Records from a data collection:
──────────

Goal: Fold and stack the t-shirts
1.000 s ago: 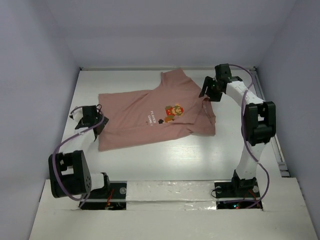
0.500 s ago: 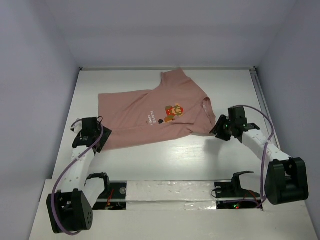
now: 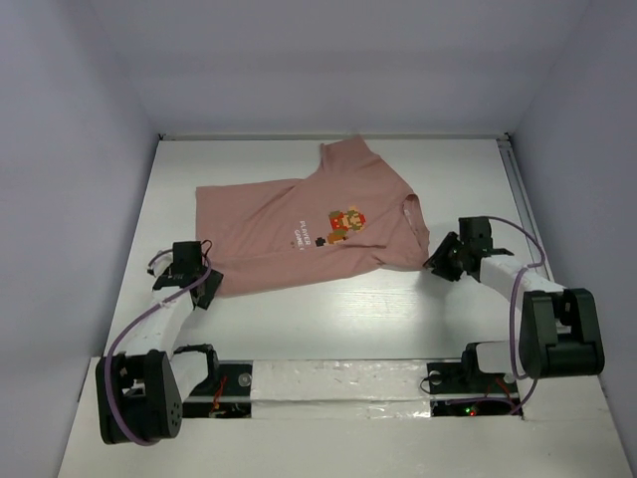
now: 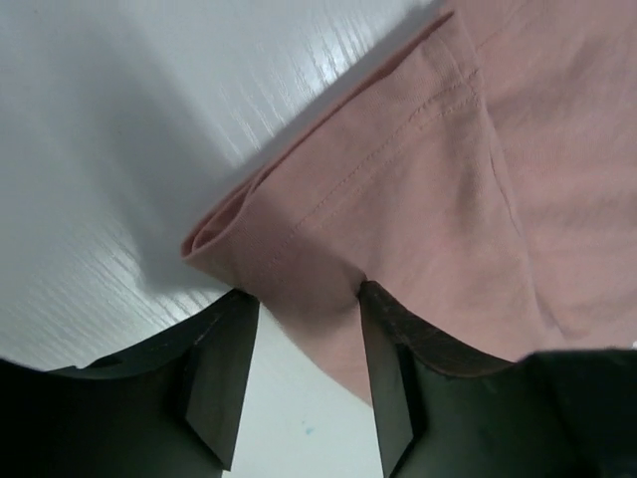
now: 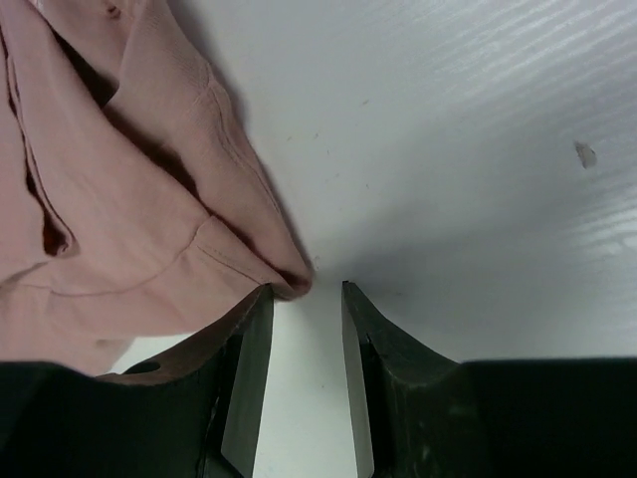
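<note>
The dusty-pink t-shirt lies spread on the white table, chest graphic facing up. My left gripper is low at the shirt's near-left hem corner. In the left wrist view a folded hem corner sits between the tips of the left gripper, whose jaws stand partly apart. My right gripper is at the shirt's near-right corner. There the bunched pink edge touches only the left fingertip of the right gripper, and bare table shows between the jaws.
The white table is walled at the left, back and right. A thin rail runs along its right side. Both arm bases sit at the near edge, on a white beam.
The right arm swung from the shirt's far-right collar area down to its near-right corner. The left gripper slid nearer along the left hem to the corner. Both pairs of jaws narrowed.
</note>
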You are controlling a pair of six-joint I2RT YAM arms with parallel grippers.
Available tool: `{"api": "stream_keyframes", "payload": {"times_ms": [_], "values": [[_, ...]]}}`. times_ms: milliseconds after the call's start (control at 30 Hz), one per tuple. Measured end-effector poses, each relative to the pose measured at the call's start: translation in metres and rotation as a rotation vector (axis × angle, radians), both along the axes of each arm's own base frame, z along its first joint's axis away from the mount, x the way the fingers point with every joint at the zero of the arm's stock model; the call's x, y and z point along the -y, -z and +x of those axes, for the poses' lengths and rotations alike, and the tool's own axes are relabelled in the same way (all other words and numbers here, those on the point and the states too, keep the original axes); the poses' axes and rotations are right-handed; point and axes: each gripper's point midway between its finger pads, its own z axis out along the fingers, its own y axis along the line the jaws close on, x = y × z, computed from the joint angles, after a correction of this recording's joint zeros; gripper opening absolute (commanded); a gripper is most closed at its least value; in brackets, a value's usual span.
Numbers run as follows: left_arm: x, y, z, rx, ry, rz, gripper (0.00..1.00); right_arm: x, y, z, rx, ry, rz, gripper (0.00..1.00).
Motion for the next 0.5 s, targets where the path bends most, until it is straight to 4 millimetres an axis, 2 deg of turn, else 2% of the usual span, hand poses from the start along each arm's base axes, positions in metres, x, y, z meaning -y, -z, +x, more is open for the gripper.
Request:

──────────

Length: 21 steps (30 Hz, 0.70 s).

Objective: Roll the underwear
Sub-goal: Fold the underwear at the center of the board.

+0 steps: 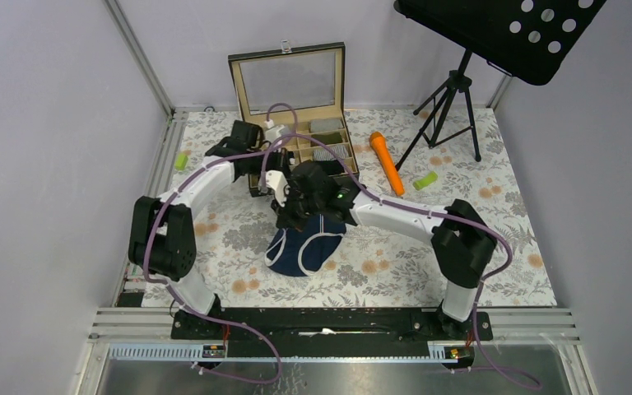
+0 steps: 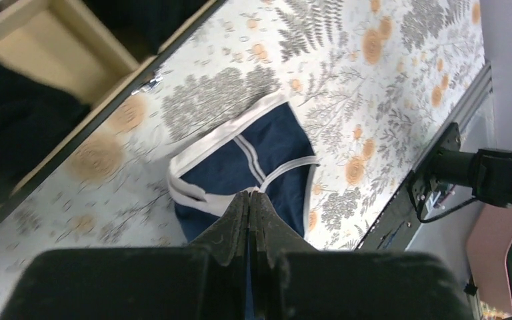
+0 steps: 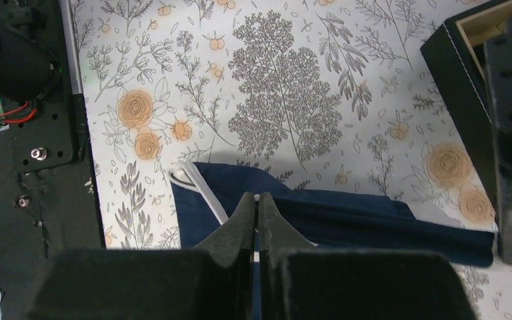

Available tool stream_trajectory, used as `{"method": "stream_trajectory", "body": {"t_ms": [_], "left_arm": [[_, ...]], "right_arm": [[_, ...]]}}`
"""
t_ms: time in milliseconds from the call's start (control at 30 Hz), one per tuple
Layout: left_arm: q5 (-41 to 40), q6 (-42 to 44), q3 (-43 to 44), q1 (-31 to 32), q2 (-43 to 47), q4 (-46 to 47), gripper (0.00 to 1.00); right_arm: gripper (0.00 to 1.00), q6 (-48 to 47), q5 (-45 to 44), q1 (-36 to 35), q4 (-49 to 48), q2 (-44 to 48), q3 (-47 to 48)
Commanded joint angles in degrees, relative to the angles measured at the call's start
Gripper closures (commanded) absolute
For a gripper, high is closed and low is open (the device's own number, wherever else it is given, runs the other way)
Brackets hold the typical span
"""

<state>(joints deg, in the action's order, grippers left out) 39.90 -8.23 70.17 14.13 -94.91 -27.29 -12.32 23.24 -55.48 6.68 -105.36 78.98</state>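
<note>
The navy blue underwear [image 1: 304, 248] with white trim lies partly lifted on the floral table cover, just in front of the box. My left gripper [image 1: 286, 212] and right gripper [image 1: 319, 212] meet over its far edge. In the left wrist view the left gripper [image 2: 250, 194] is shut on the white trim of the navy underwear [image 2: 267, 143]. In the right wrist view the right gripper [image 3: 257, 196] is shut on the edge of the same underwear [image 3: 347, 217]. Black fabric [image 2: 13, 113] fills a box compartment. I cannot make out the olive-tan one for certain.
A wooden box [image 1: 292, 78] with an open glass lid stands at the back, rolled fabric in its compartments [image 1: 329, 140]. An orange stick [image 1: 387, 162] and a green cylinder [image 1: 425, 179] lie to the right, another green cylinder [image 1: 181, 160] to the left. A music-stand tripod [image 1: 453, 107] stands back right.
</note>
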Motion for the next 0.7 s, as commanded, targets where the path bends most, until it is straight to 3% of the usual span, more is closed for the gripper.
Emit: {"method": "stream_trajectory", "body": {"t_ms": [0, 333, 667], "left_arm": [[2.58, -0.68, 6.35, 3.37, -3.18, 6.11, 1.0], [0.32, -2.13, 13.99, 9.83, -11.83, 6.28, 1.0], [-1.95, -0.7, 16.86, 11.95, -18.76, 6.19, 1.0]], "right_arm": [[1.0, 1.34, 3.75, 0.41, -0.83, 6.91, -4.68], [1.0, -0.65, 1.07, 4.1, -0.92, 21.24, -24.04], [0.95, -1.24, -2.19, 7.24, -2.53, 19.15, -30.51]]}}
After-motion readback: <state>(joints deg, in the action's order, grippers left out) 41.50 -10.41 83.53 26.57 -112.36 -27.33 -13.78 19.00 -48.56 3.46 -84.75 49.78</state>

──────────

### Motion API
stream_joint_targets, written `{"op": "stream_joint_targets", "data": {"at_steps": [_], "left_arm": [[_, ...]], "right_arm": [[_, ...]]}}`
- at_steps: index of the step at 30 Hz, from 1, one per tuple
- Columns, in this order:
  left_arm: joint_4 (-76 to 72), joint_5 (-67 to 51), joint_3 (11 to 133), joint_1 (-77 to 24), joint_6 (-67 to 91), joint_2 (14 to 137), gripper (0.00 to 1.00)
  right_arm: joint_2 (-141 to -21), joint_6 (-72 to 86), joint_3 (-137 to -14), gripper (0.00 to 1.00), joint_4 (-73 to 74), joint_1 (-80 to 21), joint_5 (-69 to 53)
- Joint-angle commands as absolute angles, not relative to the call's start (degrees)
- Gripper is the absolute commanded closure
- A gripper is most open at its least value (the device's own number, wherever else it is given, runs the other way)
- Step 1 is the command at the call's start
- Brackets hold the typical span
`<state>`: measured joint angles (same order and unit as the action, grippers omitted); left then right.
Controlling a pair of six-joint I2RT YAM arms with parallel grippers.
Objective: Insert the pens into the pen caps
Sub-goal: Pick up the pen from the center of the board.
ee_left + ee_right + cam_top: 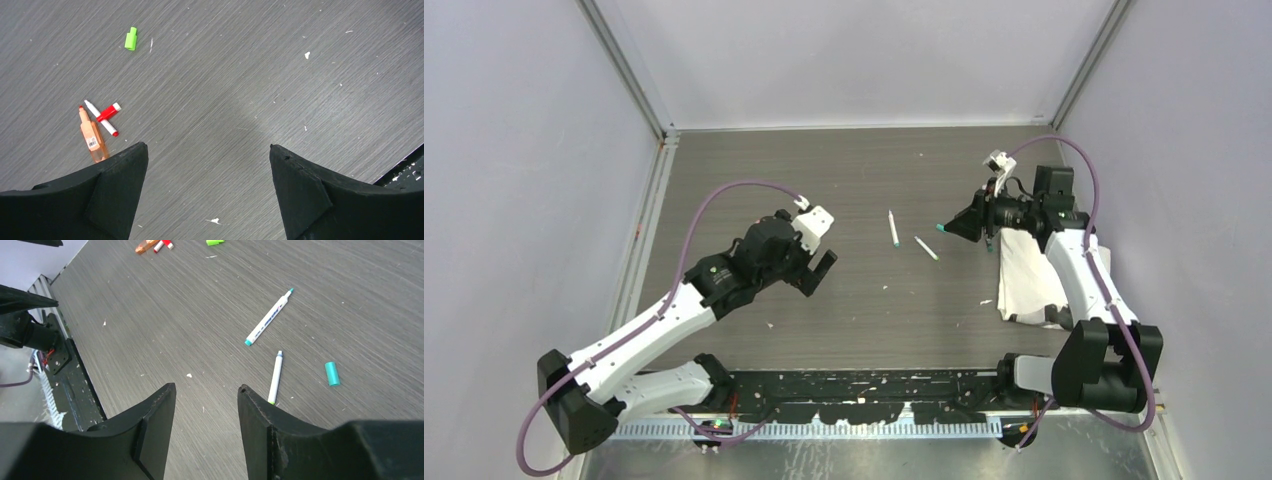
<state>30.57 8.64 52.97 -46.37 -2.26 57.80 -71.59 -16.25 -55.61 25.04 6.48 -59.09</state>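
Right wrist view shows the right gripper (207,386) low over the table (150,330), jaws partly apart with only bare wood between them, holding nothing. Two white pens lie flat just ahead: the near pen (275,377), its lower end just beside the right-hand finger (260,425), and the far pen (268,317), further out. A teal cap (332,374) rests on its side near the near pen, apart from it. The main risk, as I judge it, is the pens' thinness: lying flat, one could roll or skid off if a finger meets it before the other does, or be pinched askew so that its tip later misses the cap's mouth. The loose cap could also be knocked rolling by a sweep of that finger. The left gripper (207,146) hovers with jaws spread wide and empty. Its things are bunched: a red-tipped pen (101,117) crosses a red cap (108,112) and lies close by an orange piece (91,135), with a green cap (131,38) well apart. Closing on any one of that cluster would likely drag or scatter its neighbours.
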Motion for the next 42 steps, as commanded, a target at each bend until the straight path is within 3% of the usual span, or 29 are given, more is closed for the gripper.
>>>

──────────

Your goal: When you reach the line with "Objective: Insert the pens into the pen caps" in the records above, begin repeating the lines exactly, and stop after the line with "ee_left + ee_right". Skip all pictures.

Task solution:
Objective: Insert the pens into the pen caps
Sub-goal: Pick up the pen from the center of the board.
ee_left + ee_right + cam_top: 

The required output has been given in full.